Identify all lines in the data containing the string "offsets". Copy them out.

=== Section Start ===

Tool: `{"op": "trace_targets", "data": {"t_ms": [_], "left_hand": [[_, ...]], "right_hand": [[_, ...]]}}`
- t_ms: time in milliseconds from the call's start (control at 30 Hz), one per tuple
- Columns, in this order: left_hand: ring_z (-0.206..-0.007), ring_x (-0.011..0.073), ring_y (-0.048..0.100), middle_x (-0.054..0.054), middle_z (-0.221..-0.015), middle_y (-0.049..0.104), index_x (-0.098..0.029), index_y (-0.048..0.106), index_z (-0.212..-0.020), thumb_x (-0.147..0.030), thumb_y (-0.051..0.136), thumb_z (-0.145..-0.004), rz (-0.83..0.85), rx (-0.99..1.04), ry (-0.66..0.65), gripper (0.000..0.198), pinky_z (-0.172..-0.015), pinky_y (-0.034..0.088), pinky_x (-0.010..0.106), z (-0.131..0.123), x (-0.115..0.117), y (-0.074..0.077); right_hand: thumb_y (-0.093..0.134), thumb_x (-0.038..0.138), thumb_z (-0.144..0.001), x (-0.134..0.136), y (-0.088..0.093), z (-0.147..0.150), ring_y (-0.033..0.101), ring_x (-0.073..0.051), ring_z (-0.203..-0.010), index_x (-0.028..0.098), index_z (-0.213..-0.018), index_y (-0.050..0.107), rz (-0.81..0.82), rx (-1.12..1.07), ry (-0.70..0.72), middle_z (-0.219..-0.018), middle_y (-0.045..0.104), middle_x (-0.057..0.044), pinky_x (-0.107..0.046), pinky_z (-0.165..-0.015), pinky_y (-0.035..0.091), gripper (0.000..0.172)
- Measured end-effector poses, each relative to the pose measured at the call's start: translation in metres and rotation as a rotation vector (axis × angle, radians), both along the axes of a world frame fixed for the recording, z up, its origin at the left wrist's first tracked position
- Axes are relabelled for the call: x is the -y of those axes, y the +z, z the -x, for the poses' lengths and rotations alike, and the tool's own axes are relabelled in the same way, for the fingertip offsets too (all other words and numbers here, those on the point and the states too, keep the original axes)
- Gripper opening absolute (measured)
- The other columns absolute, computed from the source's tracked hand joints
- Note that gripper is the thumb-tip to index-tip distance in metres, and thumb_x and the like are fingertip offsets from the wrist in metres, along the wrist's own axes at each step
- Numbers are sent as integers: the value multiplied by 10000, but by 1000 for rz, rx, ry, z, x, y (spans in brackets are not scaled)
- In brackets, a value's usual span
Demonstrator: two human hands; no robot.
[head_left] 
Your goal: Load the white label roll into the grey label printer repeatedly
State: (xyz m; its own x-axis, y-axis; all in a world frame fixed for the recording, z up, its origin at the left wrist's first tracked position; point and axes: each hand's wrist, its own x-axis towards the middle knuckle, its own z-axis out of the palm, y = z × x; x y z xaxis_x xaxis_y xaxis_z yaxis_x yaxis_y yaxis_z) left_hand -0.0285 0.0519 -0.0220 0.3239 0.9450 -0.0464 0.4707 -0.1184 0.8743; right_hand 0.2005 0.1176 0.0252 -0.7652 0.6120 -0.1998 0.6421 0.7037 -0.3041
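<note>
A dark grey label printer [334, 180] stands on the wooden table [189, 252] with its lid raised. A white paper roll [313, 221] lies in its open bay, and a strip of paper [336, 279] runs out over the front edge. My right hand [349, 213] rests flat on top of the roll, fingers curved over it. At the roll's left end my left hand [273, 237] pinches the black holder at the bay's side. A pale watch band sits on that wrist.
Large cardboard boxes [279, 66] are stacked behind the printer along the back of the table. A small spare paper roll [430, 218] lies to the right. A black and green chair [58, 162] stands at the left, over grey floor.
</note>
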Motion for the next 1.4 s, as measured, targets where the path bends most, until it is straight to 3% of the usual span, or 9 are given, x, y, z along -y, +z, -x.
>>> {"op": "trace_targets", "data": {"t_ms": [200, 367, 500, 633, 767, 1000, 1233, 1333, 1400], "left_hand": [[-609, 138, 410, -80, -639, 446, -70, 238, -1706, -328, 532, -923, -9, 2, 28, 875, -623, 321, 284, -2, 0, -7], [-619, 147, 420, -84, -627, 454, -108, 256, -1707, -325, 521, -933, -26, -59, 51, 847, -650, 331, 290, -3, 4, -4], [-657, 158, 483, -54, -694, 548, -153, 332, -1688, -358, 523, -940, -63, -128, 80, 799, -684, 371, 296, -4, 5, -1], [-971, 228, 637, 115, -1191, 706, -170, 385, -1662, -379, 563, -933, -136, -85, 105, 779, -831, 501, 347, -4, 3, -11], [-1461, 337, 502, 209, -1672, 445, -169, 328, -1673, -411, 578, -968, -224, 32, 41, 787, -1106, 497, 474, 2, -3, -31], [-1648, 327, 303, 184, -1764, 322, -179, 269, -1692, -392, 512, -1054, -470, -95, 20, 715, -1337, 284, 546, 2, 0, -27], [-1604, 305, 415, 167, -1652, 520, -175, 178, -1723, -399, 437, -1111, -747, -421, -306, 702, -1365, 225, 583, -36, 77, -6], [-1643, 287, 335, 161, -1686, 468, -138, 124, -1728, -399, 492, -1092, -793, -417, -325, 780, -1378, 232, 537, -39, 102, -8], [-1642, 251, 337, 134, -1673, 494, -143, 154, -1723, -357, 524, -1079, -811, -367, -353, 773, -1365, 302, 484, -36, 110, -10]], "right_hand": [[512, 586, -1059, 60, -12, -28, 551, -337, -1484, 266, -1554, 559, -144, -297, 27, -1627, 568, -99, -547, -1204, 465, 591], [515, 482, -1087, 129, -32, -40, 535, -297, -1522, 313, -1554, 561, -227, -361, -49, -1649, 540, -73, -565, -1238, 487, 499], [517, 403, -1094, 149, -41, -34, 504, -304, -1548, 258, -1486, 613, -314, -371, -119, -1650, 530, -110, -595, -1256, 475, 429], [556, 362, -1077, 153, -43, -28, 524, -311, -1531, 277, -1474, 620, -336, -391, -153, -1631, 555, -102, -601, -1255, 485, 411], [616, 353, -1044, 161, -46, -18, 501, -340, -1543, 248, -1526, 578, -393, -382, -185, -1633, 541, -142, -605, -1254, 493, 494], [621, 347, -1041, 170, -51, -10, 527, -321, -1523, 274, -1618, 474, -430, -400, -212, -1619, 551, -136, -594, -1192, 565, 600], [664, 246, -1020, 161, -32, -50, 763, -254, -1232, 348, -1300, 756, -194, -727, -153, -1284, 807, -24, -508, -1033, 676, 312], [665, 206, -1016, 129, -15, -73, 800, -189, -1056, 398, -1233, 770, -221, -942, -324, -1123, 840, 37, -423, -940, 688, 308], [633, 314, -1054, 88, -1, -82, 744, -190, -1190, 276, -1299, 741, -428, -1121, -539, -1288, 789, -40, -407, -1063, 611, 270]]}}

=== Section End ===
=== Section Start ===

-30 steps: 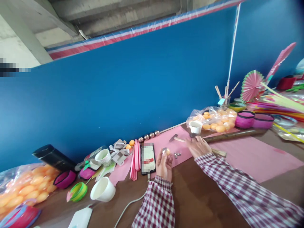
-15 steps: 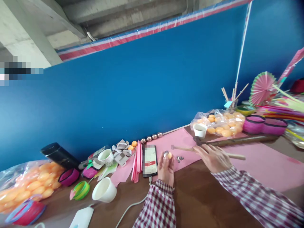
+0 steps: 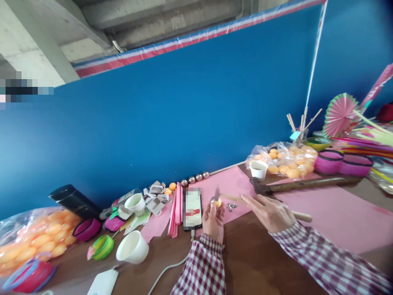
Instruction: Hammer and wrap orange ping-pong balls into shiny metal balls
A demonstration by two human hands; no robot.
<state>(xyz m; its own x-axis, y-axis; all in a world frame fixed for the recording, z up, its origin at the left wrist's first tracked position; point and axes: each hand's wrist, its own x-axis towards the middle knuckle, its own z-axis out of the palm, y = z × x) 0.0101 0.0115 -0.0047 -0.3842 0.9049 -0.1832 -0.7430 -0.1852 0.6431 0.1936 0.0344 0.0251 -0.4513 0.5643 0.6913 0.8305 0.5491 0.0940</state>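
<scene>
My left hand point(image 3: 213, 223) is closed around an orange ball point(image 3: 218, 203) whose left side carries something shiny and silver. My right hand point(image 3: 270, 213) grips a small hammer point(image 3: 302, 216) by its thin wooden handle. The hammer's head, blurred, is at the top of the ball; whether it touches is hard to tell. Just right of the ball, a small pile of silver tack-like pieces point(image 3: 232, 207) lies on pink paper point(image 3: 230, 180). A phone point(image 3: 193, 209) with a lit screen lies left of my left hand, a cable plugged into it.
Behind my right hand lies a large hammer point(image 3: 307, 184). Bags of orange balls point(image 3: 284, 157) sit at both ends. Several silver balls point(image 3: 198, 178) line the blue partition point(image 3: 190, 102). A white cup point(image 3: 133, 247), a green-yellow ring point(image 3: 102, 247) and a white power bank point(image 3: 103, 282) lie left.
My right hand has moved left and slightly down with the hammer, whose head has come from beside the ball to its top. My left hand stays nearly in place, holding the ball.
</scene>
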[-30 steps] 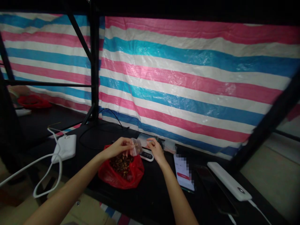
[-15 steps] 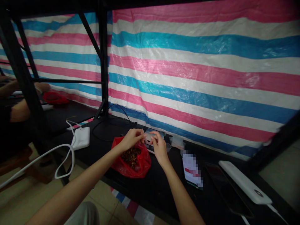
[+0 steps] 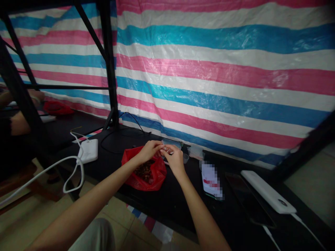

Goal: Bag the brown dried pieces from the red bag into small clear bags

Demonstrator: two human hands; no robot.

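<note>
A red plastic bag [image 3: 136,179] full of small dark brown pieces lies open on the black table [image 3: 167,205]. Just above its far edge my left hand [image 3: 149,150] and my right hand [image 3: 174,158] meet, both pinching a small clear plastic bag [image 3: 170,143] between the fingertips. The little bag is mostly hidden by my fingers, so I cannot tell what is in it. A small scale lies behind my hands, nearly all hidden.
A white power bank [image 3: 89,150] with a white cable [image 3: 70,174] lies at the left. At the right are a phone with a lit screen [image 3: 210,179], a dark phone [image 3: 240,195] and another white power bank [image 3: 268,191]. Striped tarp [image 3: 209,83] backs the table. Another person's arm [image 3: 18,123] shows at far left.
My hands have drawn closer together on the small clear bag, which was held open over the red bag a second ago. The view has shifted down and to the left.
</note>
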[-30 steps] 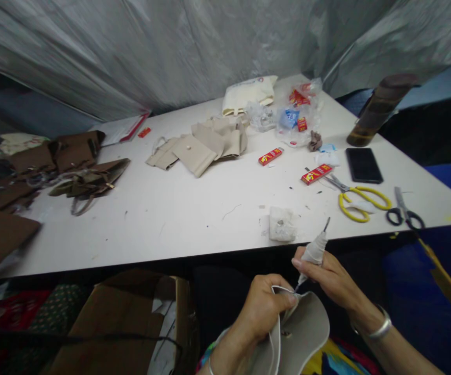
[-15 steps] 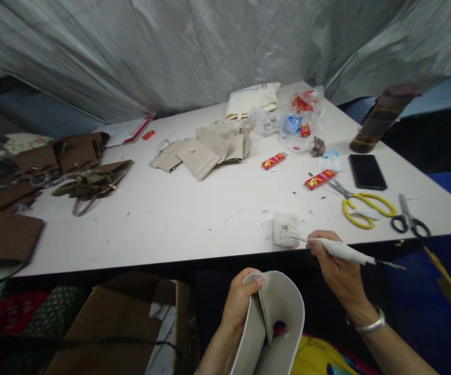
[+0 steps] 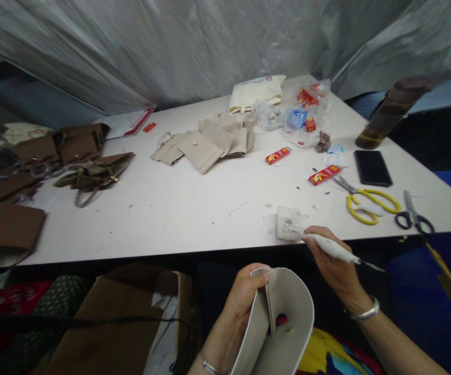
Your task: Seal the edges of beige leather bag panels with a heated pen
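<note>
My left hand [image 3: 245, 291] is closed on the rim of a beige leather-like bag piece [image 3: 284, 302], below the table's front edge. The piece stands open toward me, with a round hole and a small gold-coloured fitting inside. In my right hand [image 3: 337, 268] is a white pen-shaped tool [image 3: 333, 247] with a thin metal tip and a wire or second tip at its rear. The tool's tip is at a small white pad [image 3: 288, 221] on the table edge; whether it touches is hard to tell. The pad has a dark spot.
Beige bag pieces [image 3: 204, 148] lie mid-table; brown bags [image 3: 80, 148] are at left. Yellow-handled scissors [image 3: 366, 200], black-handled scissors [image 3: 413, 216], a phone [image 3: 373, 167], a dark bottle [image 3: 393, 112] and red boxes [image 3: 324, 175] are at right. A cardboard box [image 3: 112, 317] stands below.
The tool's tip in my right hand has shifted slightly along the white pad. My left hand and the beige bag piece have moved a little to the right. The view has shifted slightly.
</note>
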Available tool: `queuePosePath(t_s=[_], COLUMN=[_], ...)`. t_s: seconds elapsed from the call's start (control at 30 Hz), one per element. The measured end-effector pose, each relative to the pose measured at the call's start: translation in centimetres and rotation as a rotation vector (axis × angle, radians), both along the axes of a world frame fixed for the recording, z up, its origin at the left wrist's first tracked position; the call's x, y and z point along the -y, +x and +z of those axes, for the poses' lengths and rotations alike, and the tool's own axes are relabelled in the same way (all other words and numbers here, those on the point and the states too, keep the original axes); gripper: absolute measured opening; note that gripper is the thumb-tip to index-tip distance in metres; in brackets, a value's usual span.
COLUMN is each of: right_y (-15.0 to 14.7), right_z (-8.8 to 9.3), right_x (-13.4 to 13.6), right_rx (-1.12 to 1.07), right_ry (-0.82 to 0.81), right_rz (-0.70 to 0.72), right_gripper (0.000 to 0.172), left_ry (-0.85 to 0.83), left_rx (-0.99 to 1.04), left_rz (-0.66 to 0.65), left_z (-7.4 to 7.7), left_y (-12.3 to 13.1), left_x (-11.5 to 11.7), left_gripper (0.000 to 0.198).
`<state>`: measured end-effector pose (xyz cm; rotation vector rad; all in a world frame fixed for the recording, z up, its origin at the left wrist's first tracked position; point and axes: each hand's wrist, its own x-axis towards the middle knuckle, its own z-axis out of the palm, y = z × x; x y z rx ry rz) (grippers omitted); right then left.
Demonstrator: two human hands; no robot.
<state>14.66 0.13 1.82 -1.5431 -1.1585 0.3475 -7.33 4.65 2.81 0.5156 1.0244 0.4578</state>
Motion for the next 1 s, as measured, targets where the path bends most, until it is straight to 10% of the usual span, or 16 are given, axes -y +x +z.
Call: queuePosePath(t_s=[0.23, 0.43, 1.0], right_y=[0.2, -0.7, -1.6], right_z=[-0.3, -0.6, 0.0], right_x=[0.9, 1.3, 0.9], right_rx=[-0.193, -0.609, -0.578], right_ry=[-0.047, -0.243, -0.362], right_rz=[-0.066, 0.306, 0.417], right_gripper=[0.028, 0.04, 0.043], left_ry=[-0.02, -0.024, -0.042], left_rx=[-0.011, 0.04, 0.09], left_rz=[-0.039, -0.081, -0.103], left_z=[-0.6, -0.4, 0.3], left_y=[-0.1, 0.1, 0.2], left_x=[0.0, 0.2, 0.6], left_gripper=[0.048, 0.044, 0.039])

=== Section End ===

→ Written reply:
- Axes are relabelled for the call: x is the -y of those axes, y the +z, z the -x, for the poses' lengths and rotations alike, and the tool's own axes are relabelled in the same way, for the fingertip offsets too (all other words and numbers here, those on the point and the states too, keep the original axes)
- Note that gripper is the thumb-tip to index-tip distance in metres, and thumb_x and the like are fingertip offsets from the wrist in metres, along the wrist's own axes at each step

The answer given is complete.